At the onset of COVID, and after a heated discussion with her boyfriend, Anjali decided to enter therapy to help her manage her low-grade depression. Like many people her age, she had moved home during the pandemic, and she knew she would be sucked back into the pattern of putting her family’s needs above her own if she did not seek help.
However, she first had to face her own biases, which were more ingrained than she had imagined. Unexplored biases are common among Indians who have grown up in the United States with traditional parents, said Sruthi Swami, Assistant Professor of Psychology at California State University, Fresno. While they want to be progressive, they often hold preconceived notions about therapy and those who seek it out because of their parent’s views.

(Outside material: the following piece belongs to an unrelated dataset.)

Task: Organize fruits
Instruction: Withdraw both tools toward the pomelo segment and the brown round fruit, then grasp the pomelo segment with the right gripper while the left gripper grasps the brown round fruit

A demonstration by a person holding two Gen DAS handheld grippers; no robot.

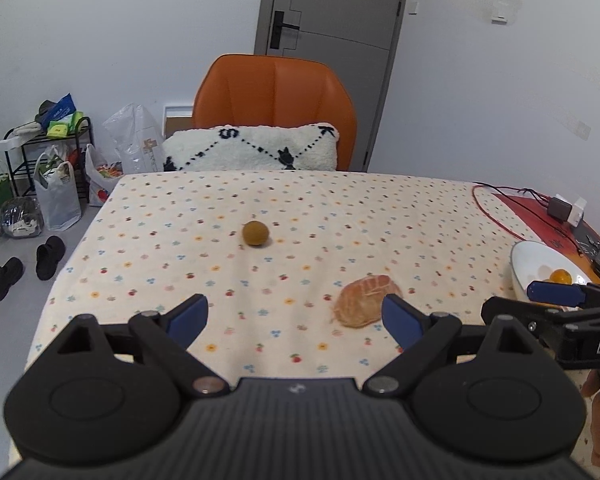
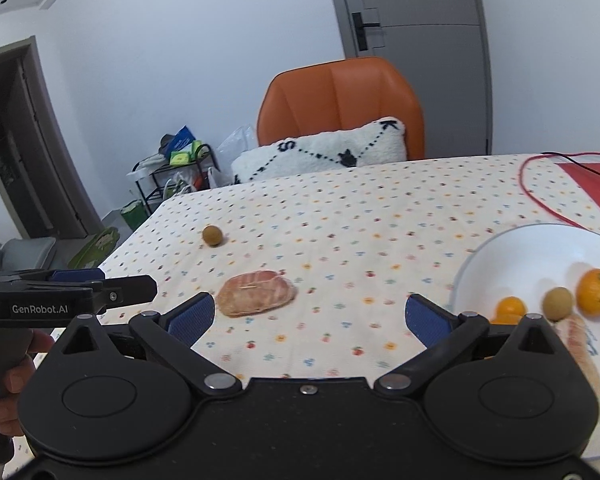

Anjali had been a vocal advocate for therapy since her early days in college. However, when her boyfriend suggested that she could benefit from it, she realized her faith in the practice only extended so far. “My entire self- identity and self-worth were defined by my academic ability,” Anjali said. For her, the idea of needing support meant she was no longer a success but a failure.
For Meena, therapy was an exclusively American concept. “It was always like, “these Americans don’t know how to handle things,” and so they all go to psychologists, and they get drugs,” she said.
When Meena was admitted to the psychiatric ward by her college health department, her image of those who needed therapy terrified her. Had she become one of those people? Meena could not accept that possibility and, therefore, could not accept therapy.
Meena pushed through her college years without therapy but was eventually drawn back to it at twenty- three. During her time at Wellesley College, she had started dating a transgender man whom she knew her Indian American family would have difficulty accepting. She needed help deciding whether she should stay with him or honor her family’s values. While Meena was guarded at first because of her college experience, she eventually realized she held a misconstrued image of those with mental illnesses. However, she did not tell her family about this realization or that she was in therapy for years.
Meena is now talking with her mother about intergenerational trauma, mental illnesses, and how therapy can break unhealthy patterns. Anjali also initiated similar conversations with her mother.
Anjali and Meena are now trying to break the taboos against depression and therapy in their families and communities. They are determined to prevent future generations from feeling the same level of fear, uncertainty, and loneliness they did. As Meena said, “when we stigmatize mental health, we ultimately stigmatize ourselves.”
*Meena and Anjali requested we use pseudonyms to protect their families’ privacy.